● Work item
Keep the images out and set the listing below down word for word.

● Source material
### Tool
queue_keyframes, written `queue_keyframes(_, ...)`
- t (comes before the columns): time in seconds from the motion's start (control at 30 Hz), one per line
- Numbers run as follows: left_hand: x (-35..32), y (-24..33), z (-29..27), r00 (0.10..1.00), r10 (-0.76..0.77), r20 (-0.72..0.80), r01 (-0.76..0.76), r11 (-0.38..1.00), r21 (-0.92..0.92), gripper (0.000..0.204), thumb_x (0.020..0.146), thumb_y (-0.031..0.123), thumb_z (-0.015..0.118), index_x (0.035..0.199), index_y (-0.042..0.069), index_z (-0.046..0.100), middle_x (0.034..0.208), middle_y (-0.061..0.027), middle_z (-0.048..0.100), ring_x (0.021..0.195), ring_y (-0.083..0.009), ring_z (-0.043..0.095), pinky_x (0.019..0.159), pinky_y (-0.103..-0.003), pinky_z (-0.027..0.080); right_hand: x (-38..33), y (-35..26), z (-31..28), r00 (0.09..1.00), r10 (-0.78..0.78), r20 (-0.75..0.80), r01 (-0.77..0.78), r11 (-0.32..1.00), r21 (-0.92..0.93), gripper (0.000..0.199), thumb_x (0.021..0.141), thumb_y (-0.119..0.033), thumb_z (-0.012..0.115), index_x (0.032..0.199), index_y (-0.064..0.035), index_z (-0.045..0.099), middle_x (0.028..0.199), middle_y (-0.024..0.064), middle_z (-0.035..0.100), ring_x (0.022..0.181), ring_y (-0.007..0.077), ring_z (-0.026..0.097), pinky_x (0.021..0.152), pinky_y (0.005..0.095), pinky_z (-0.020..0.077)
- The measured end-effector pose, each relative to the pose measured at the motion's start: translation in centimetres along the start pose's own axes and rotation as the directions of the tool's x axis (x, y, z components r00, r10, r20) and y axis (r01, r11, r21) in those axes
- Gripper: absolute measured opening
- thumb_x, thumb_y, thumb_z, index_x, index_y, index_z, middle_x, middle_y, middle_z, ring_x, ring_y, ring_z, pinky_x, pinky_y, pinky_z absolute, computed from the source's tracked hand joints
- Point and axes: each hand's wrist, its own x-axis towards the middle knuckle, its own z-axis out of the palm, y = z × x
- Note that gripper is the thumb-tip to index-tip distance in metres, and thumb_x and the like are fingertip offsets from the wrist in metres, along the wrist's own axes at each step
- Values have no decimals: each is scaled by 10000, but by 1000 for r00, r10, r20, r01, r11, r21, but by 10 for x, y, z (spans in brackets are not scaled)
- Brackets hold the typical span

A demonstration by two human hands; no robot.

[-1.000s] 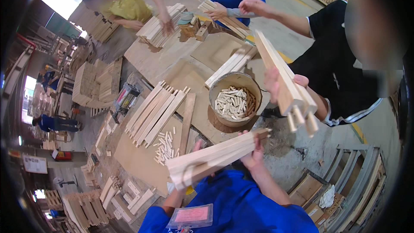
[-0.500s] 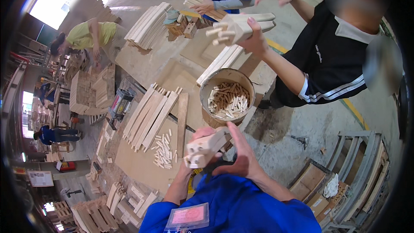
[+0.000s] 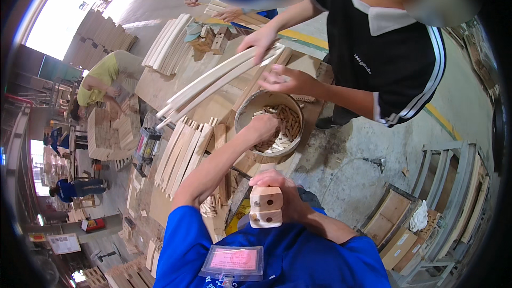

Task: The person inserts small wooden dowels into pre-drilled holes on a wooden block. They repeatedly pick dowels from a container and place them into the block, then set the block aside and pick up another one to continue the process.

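Left hand [image 3: 265, 126] is reached into round tub [image 3: 241, 113] of short wooden dowels [image 3: 288, 122], fingers buried among them. Two stacked wooden slat ends [image 3: 265, 206], each with a drilled hole, are gripped by right hand [image 3: 285, 194] close to chest. Across the tub, curved wooden slats [image 3: 224, 77] are held by a co-worker's hand [image 3: 260, 41]. Flat slats [image 3: 181, 152] lie on workbench [image 3: 160, 88].

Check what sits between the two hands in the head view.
In the head view, the left hand reaches into the tub of dowels; the right hand holds a drilled block. Between them lie the tub's near rim and bare bench board.
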Motion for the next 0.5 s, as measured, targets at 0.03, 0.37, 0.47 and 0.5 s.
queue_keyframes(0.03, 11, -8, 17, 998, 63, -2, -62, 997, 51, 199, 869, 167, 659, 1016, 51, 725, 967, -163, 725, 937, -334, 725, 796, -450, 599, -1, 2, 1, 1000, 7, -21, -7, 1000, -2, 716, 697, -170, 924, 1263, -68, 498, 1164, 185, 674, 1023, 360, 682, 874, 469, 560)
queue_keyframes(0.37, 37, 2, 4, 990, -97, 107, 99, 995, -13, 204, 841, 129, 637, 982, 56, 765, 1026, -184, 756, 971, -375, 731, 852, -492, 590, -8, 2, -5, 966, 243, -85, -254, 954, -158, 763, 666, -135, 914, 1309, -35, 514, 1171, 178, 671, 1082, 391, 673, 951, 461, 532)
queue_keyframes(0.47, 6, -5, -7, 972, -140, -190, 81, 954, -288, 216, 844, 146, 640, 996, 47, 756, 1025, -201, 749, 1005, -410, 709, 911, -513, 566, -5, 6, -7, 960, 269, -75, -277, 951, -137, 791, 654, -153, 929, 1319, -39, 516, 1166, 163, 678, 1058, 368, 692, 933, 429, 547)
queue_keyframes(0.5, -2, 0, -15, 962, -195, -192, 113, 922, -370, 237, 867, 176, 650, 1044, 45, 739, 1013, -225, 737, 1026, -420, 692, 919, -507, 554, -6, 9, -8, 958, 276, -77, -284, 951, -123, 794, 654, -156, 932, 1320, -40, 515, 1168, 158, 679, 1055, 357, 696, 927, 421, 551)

● Result of this task
### Tool
queue_keyframes, written `queue_keyframes(_, ...)`
- t (comes before the columns): time in seconds from the motion's start (control at 30 Hz), one per line
- Numbers run as follows: left_hand: x (-35..32), y (-24..33), z (-29..27), r00 (0.10..1.00), r10 (-0.76..0.77), r20 (-0.72..0.80), r01 (-0.76..0.76), r11 (-0.38..1.00), r21 (-0.92..0.92), gripper (0.000..0.204), thumb_x (0.020..0.146), thumb_y (-0.031..0.123), thumb_z (-0.015..0.118), index_x (0.035..0.199), index_y (-0.042..0.069), index_z (-0.046..0.100), middle_x (0.034..0.208), middle_y (-0.061..0.027), middle_z (-0.048..0.100), ring_x (0.021..0.195), ring_y (-0.083..0.009), ring_z (-0.043..0.095), pinky_x (0.019..0.159), pinky_y (-0.103..-0.003), pinky_z (-0.027..0.080); right_hand: x (-38..33), y (-35..26), z (-31..28), r00 (0.09..1.00), r10 (-0.78..0.78), r20 (-0.75..0.80), r01 (-0.77..0.78), r11 (-0.32..1.00), r21 (-0.92..0.93), gripper (0.000..0.199), thumb_x (0.021..0.141), thumb_y (-0.119..0.033), thumb_z (-0.012..0.115), index_x (0.032..0.199), index_y (-0.064..0.035), index_z (-0.045..0.099), middle_x (0.028..0.199), middle_y (-0.024..0.064), middle_z (-0.035..0.100), ring_x (0.022..0.181), ring_y (-0.007..0.077), ring_z (-0.026..0.097), pinky_x (0.021..0.152), pinky_y (0.005..0.095), pinky_z (-0.020..0.077)
- The measured end-effector pose, each relative to the pose measured at the motion's start: translation in centimetres along the start pose's own axes and rotation as the directions of the tool's x axis (x, y, z components r00, r10, r20) and y axis (r01, r11, r21) in those axes
- Gripper: absolute measured opening
- thumb_x, thumb_y, thumb_z, index_x, index_y, index_z, middle_x, middle_y, middle_z, ring_x, ring_y, ring_z, pinky_x, pinky_y, pinky_z absolute, computed from the source's tracked hand joints
- Point and axes: each hand's wrist, its own x-axis towards the middle knuckle, its own z-axis out of the palm, y = z × x
- Note that gripper is the thumb-tip to index-tip distance in metres, and thumb_x and the like are fingertip offsets from the wrist in metres, along the wrist's own axes at each step
- Values have no decimals: each is scaled by 10000, but by 1000 for r00, r10, r20, r01, r11, r21, but by 10 for x, y, z (spans in brackets are not scaled)
- Brackets hold the typical span

A demonstration by two human hands; no robot.

[-1.000s] 
[-0.500s] 
[+0.000s] 

Task: The person inserts small wooden dowels into pre-drilled holes on a wooden block. They repeatedly pick dowels from a container and place them into the block, then set the block aside and pick up another one to continue the process.

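Left hand [image 3: 265, 126] is reached into round tub [image 3: 241, 113] of short wooden dowels [image 3: 288, 122], fingers buried among them. Two stacked wooden slat ends [image 3: 265, 206], each with a drilled hole, are gripped by right hand [image 3: 285, 194] close to chest. Across the tub, curved wooden slats [image 3: 224, 77] are held by a co-worker's hand [image 3: 260, 41]. Flat slats [image 3: 181, 152] lie on workbench [image 3: 160, 88].

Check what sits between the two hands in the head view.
In the head view, the left hand reaches into the tub of dowels; the right hand holds a drilled block. Between them lie the tub's near rim and bare bench board.
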Motion for the next 0.5 s, as measured, targets at 0.03, 0.37, 0.47 and 0.5 s.
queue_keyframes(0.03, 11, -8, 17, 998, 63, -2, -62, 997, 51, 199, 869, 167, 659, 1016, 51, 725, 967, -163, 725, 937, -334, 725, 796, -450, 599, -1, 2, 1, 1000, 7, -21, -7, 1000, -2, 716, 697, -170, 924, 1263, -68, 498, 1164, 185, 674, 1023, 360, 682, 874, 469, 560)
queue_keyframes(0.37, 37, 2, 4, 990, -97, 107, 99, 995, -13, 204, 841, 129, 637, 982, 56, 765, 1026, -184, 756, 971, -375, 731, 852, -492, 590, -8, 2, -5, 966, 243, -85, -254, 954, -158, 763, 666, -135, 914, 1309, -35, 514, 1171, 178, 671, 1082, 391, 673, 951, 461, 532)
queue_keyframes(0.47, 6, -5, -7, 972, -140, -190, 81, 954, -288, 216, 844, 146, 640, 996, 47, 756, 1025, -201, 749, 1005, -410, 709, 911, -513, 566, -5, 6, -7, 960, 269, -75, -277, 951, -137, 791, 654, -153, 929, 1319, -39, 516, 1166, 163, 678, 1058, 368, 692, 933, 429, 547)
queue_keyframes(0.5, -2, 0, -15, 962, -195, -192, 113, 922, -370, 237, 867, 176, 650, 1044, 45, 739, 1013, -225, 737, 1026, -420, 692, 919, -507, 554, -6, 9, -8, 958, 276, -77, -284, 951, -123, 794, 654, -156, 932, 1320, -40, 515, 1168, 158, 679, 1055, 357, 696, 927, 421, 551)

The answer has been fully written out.